Personal development: If everyone is different – how can you manage them all effectively?

6 ways that NLP helps

Fact or fiction?

‘Facts are Facts’ as Dickens’ Mr Gradgrind once said.  But do they constitute the truth?  If you say  ‘it is 11 degrees outside’ that’s a fact.  If you say ‘it is cold’, well, that depends doesn’t it? I’m from Newcastle.  Trust me, 11 degrees is balmy!  When you say ‘it is cold’ you are expressing something that is true for you – but not necessarily a universal truth.

If you think about it – very little of what we believe to be true, is universally true.  The stuff that fills our heads – about politics, religion, sporting allegiances, who is a nice person, and who isn’t, how we should solve the migrant crisis, or deliver a successful economy – is all about our own personal ‘truth’.  In, other words, our cherished beliefs are just opinions.   And these opinions colour our version of reality.  For example, whereas David Cameron sees ‘full employment’, Ed Milliband sees ‘Zero Hours Contracts’.  As linguist Alfred Korzybski once said,  “The map is not the territory”. i.e. our internal ‘map’ can only ever represent an incomplete and imperfect version of reality.  Which is a real challenge for any of us who seek to understand, persuade, influence, calm, excite or motivate a team, a donor or a colleague.

Neuro Linguistic Programming is an approach that helps with this because it takes the ‘truth v facts conundrum’ into account.  NLP comes with certain pre-suppositions, or core principles.  Some of the most interesting are that:”

1) Everyone lives within his or her own unique model of the world.  Yours is not mine, and vice versa.

2) The meaning of the communication is the response that it gets.  In other words, what I say is not the point – it is what you understand I’ve said that counts.  Remember, my words will be ‘filtered’ through your own ‘truth’. While my intention may be clear to me, it is the your interpretation and response that reflects my effectiveness.
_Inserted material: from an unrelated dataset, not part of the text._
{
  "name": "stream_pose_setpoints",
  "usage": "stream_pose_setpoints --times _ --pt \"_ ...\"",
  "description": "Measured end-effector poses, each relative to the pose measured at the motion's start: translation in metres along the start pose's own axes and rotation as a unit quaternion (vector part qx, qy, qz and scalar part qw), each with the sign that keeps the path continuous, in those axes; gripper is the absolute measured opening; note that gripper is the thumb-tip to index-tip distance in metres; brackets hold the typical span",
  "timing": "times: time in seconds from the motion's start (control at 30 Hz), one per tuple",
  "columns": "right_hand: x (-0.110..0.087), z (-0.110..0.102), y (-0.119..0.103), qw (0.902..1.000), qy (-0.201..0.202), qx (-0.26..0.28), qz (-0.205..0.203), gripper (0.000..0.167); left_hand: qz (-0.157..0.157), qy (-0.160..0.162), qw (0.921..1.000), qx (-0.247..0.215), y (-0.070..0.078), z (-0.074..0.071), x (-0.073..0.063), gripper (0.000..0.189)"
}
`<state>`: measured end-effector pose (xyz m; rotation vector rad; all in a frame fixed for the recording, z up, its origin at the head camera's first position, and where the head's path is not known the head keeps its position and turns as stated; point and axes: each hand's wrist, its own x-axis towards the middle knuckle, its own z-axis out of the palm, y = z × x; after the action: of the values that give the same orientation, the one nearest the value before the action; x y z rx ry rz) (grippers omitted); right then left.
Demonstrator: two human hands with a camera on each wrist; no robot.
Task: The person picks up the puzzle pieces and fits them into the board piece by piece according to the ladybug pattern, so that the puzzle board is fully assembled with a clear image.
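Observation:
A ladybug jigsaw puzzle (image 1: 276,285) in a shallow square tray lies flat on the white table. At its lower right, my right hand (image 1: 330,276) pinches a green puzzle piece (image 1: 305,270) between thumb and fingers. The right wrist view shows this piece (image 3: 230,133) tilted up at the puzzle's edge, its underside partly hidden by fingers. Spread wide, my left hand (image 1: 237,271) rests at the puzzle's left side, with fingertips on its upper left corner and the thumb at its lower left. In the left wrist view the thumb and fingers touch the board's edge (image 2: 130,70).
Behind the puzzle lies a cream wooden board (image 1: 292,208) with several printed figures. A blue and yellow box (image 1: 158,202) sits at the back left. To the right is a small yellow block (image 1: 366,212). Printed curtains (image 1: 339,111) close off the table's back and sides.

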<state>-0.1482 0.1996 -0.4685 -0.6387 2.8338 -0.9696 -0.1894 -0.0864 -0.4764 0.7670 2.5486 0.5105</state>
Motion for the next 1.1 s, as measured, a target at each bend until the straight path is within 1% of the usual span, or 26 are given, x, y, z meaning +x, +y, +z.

NLP teaches us the skills and flexibility to ensure that the message we send equals the message others receive.

3) A person is always communicating. They don’t even have to be speaking.  Body language is a more powerful clue as to how someone feels and what he or she is thinking than the words they use.

4) Behind every behaviour there is a positive intention.  When we understand that other people have some positive intention in what they say and do (however annoying and negative it may seem to us), it can be easier to stop getting angry and start to move forward.

5) Flexibility is key: In interactions between people, it is the person with the most flexibility who will be best able to positively influence the outcome

6) If an approach isn’t working – then try something else.  Shouting more loudly is never works!

So, in short, NLP teaches us to treat the opinions of others with respect (even if we disagree); to respond less emotionally when people are difficult; to look for the real meaning behind a person’s words and action and respond appropriately; to weigh what we say very carefully and choose words and language patterns that we think will work for the person in front of us and to be flexible in our approach.   And so it is by improving your ability to communicate and build rapport with others in just the right way, that NLP can help you to understand, persuade, influence, calm, excite or motivate a team, a donor or a colleague.